Il nuovo Btp Italia Sì ha fatto il suo debutto con un botto. Nella prima giornata di collocamento, il titolo riservato ai risparmiatori retail ha raccolto ben 3,17 miliardi di euro, con oltre 95.571 contratti sottoscritti. Questo successo conferma l’appetito degli investitori italiani per strumenti finanziari legati all’inflazione.
Il Btp Italia Sì, con scadenza a 5 anni, offre cedole semestrali legate al tasso di inflazione nazionale, oltre a un premio fedeltà dello 0,6% per chi lo acquista nei giorni di emissione e lo detiene fino a scadenza.
Un rendimento minimo garantito dell’1,60% e una tassazione agevolata al 12,5% lo rendono particolarmente attraente.
Un successo che supera le aspettative
Già nella prima ora di collocamento, il Btp Italia Sì aveva raccolto 1 miliardo di euro, con 27.648 contratti sottoscritti. Questo dato è un chiaro segnale della fiducia dei risparmiatori italiani in strumenti finanziari che offrono protezione dall’inflazione.
Il collocamento si concluderà venerdì 19 giugno, salvo chiusura anticipata.
Il successo del Btp Italia Sì segue quello del Btp Valore a 6 anni, emesso a inizio marzo, che aveva raccolto 6 miliardi di euro nella prima giornata. Questi risultati confermano la solidità della domanda di operazioni al dettaglio, come sottolineato dagli analisti di Unicreditche ricordano come il Tesoro italiano abbia raccolto oltre 16 miliardi di euro a marzo con il Btp Valore.
Dettagli e caratteristiche del Btp Italia Sì
Il Btp Italia Sì è un titolo di Stato indicizzato all’inflazione italiana, pensato esclusivamente per i risparmiatori individuali. La sua struttura è progettata per offrire un rendimento reale annuo minimo garantito dell’1,6%, cui si aggiunge la rivalutazione legata all’andamento dei prezzi. Questo lo rende uno strumento ideale per chi cerca di proteggere il proprio capitale dall’erosione inflazionistica.

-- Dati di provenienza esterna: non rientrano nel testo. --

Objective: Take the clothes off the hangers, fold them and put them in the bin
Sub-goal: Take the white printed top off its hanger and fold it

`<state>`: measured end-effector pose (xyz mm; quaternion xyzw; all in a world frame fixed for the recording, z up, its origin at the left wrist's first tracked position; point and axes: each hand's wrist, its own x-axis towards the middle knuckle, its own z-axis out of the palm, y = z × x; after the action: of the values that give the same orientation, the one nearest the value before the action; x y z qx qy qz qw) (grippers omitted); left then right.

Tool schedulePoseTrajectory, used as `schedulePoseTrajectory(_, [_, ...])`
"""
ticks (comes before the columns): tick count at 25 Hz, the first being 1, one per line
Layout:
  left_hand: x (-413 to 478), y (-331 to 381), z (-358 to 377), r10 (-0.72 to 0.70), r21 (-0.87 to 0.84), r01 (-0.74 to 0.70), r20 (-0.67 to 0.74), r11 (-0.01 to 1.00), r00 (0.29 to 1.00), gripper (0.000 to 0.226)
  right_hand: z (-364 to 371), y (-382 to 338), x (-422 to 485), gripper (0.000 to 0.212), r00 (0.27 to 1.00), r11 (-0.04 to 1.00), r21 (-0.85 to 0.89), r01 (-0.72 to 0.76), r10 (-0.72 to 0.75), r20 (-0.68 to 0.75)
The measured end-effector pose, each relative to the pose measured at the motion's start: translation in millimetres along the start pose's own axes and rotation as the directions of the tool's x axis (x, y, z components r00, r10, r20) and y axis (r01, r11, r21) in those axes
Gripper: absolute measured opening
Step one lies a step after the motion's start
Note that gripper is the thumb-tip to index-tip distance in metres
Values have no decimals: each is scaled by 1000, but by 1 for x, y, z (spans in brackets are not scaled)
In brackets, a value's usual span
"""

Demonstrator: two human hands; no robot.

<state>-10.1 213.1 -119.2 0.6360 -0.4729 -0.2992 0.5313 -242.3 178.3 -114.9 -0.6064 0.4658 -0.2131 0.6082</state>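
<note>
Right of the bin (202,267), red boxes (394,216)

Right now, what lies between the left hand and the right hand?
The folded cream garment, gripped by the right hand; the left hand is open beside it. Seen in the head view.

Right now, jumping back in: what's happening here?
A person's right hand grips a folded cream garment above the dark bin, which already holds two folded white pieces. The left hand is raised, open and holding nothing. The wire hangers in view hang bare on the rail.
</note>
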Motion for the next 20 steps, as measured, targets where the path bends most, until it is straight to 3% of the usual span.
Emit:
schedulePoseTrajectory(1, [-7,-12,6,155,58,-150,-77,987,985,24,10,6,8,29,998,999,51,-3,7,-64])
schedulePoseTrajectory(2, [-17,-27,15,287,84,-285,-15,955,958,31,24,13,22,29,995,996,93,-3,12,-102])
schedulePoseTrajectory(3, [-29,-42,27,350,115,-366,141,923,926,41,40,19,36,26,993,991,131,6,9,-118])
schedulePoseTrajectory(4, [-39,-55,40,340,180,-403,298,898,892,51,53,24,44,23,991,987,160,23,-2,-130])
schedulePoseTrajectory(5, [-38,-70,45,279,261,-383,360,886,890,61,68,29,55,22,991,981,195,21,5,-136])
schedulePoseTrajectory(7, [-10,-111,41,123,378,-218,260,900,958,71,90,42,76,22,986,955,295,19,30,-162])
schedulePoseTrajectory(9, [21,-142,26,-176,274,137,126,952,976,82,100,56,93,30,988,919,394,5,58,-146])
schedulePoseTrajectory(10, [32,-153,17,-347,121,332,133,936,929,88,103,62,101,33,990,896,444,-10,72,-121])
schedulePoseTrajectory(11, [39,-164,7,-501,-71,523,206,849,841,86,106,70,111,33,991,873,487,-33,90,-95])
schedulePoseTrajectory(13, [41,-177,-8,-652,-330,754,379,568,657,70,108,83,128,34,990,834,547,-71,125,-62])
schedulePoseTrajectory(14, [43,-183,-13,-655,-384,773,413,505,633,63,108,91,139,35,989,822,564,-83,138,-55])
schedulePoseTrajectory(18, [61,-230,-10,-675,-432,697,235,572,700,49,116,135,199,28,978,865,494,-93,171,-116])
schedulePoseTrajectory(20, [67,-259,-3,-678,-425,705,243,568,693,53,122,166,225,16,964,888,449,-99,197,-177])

Le cedole semestrali e il premio fedeltà aggiuntivo rendono il Btp Italia Sì un’opzione interessante per gli investitori che cercano stabilità e rendimenti prevedibili. La tassazione agevolata al 12,5% è un ulteriore incentivo per chi decide di investire in questo titolo.
Confronto con le precedenti emissioni
Nella precedente emissione del Btp Italia, con scadenza giugno 2032, gli ordini raccolti nel primo giorno di collocamento furono pari a oltre 3,14 miliardi di euro, sulla base di quasi 86mila contratti. Il Btp Italia Sì giugno 2031 ha quindi superato leggermente questo risultato, con un controvalore medio unitario di 33.237 euro.
Il periodo di collocamento del Btp Italia Sì è compreso tra lunedì 15 giugno e venerdì 19 giugno 2026. Questo titolo rappresenta un’opportunità interessante per i risparmiatori italiani che cercano di proteggere il proprio capitale dall’inflazione, offrendo al contempo un rendimento minimo garantito e una tassazione agevolata.